The pandemic has had a notable impact on TIER-ED as well.

“When COVID happened, suddenly a lot of attention was being placed on learning technologies,” says Robb Lindgren, director of TIER-ED (Technology Innovation in Educational Research and Design). “TIER-ED now plays an even more important role in the research and design landscape, given this crisis. We know now more than ever how important it is to have effective and equitable access to the most impactful and powerful learning technologies available.”

TIER-ED is an initiative begun in 2017 by the University of Illinois at Urbana-Champaign to design and develop applications of new technologies to enhance education and learning across the lifespan.
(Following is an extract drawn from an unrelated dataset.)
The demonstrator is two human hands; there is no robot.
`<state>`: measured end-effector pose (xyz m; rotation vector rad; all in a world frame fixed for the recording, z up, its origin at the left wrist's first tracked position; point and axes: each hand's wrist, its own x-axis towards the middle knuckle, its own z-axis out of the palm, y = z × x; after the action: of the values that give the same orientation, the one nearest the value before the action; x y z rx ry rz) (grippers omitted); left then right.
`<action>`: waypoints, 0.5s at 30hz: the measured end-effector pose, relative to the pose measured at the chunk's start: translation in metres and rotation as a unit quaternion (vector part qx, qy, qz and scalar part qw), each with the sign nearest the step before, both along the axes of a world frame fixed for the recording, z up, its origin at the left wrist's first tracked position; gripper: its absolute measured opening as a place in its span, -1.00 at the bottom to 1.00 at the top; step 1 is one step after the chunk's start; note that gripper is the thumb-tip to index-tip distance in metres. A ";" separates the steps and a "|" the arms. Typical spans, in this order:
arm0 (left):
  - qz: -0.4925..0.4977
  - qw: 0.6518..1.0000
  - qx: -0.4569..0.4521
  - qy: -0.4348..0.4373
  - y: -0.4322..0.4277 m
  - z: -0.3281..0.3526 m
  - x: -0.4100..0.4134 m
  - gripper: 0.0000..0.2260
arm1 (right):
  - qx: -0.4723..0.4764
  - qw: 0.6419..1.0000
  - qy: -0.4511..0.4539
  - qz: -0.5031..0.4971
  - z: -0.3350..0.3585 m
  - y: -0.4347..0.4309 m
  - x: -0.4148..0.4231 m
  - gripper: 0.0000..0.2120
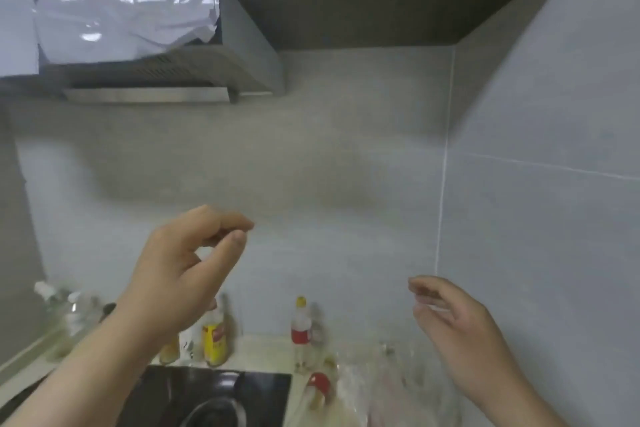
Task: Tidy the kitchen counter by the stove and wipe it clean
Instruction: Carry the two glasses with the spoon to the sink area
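Counter [263, 347]: pale strip low in view, running behind and to the right of the stove [242, 388], at the foot of the tiled wall [346, 184].
Left hand [183, 270]: raised in front of the wall, above the back edge of the stove; fingers curled in, thumb tip almost meeting the forefinger tip; nothing visible in the pinch.
Right hand [460, 322]: held lower and further right; fingers loosely bent, thumb apart from them, half open, holding nothing visible.
Stove: black glass top at bottom centre, set into the counter.
Pan [214, 409]: dark and round, on the stove, cut off by the bottom edge, blurred.
Yellow-labelled bottle [215, 340]: upright behind the stove, partly hidden by the left wrist.
Red-labelled bottle [301, 329]: clear, yellow cap, upright near the stove's back right corner, close to the wall.
Red-capped bottle [320, 386]: just right of the stove; tilted or lying, cannot tell which.
Bag [391, 378]: clear crumpled plastic on the counter right of the stove, below the right hand; contents too blurred to tell.
Clear bottles [69, 312]: pale caps, upright at far left.
Range hood [173, 73]: metal, upper left, above the stove; front covered with wrinkled plastic film [128, 17].
Wall: grey tile, inside corner to the right.
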<state>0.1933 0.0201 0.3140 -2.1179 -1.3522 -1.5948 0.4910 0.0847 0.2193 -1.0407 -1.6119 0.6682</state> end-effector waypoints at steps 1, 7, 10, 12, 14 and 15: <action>-0.006 0.999 -0.024 -0.020 -0.005 -0.018 0.002 -0.77 | -0.025 1.000 -0.002 0.002 -0.018 -0.005 0.002 -0.66; -0.026 0.983 -0.126 -0.134 -0.036 -0.101 0.015 -0.75 | -0.132 0.991 -0.020 0.015 -0.102 -0.039 0.005 -0.67; -0.017 0.974 -0.175 -0.145 -0.052 -0.142 0.025 -0.74 | -0.168 0.985 -0.044 0.022 -0.133 -0.055 0.005 -0.68; -0.022 0.964 -0.208 -0.167 -0.062 -0.168 0.031 -0.73 | -0.191 0.979 -0.068 0.029 -0.151 -0.064 0.005 -0.66; -0.022 0.948 -0.246 -0.199 -0.071 -0.191 0.036 -0.72 | -0.207 0.974 -0.087 0.036 -0.167 -0.071 0.005 -0.66; -0.020 0.940 -0.267 -0.211 -0.075 -0.204 0.037 -0.72 | -0.216 0.971 -0.093 0.040 -0.174 -0.074 0.005 -0.66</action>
<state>0.2304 -0.0546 0.1103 -2.1465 -2.0967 -1.9546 0.4958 0.0106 0.0450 -1.3915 -1.7171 1.0324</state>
The TIER-ED community is comprised of faculty and students across campus with expertise in building and assessing technologies that support learning.

New Priorities in Research

Lindgren, an associate professor in Curriculum & Instruction at the College of Education, where TIER-ED is based, says that COVID-19 caused TIER-ED to rethink its priorities for new research.
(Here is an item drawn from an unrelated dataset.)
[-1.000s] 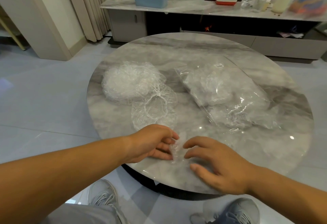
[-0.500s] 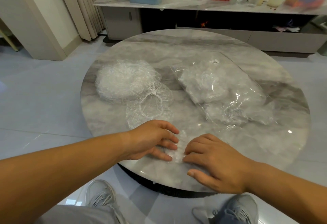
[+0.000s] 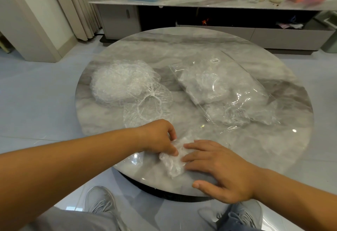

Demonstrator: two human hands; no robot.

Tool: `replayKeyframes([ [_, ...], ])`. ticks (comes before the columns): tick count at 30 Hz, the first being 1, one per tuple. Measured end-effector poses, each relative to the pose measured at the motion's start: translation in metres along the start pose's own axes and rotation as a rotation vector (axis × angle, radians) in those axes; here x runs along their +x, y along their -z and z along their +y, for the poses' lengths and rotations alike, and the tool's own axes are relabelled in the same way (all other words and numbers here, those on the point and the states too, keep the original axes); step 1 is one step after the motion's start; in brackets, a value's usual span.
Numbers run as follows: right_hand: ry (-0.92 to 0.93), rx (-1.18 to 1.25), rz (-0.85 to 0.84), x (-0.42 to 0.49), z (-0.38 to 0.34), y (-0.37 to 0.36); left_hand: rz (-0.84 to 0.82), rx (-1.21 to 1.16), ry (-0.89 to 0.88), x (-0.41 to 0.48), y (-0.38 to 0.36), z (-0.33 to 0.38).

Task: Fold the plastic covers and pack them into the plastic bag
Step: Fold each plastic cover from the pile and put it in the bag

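Crumpled cover (image 3: 172,165) sat at the table (image 3: 182,52)'s near edge, long axis pointing away from the person; left hand (image 3: 160,137) pinched its far end, right hand (image 3: 222,168) pressed flat-fingered on its side. Pretty sure the plastic bag (image 3: 228,92) ahead-right was closer to the right hand

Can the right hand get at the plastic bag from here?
Probably yes: the plastic bag lies ahead of the right hand, only bare table between; it presses the folded cover now.
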State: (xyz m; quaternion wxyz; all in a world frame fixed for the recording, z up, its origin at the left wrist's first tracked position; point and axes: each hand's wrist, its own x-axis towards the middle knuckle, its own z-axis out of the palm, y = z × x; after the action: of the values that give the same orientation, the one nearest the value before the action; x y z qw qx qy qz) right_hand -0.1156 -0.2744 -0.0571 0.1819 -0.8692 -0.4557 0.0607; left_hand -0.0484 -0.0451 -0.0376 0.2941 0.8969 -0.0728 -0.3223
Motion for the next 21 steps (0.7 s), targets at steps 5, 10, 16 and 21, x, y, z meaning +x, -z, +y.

“The timing was actually pretty good in the sense that COVID happened shortly before our newest round of pilot projects,” he says. “The projects we most recently funded were selected knowing the pandemic was in place and would be with us for some time.”

Those projects include two that use emerging technologies to address the learning needs of children with autism and their families, and one using digital agents to communicate with adults about their healthcare decisions.
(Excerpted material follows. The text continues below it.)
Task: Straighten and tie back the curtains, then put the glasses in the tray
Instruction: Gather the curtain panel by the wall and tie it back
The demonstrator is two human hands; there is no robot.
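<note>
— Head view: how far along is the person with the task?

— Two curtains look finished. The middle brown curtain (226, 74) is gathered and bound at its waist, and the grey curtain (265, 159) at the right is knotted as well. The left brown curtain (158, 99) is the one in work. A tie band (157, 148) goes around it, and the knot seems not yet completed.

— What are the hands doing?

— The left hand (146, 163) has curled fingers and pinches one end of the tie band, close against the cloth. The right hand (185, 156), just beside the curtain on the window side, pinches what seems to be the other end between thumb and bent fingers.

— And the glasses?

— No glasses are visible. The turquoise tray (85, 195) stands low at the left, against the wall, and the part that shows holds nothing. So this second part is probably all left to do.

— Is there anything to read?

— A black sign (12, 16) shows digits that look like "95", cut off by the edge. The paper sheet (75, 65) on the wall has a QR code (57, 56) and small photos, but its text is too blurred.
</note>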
“These are especially important populations to focus on now that the pandemic has taken hold and made it challenging for these groups to access effective educational resources,” he says.

Learning Technologies Need to Be Extended

Most everyone knows that schools put Zoom and similar technologies to great use after the pandemic struck. “There’s certainly a role for these off-the-shelf solutions, but we in TIER-ED also know that we can do better than simply putting a traditional classroom on Zoom or using Google Classroom or other freely-available software,” Lindgren says.

Some areas in education have been harder hit by the pandemic than others.

“One group of learners for which education has gotten particularly more challenging is children with special needs,” Lindgren explains. “For students with disabilities, for students who are at risk for dropping out of schools, their struggles have gotten even more challenging. There is a role for technology to play in addressing the needs of those students, but it certainly isn’t simply putting all their classes online, because those students will disproportionally be left out.”

Need to Reassess Priorities

The solution, Lindgren says, lies in reassessing and reordering priorities and continuing to do what TIER-ED is doing, which is bringing the brightest minds together to solve the most critical problems.

The pandemic has served to focus more attention, campus-wide, on TIER-ED and its mission to develop equitable and accessible solutions to longstanding challenges in education. “I’m having Computer Science professors talk to me about what kinds of new things might be created, because they have kids at home who are having a hard time with online education,” Lindgren says. “That’s obviously not a good thing that they are having those challenges, but it’s bringing TIER-ED more people who are on board with the idea that this is something that needs to be addressed.”

The pandemic has affected TIER-ED in another way. “We’ve seen a new spike in energy,” Lindgren says. “We’ve of course always believed in our mission, but we believe it even more so, because it is directly relevant to a national crisis that we are experiencing.”

Lindgren hopes that in one way, COVID-19’s impact on education will be long-lasting. “It would be a real lost opportunity if we simply went back to the same modes of using technology in education that we had in place before the pandemic,” he says. “My hope is that rather than going back to the status quo, we use this as an opportunity to reflect and evaluate what were the things that worked well during this pandemic, what didn’t work well, and what needs to change as a result of those observations. We need to reassess our priorities.”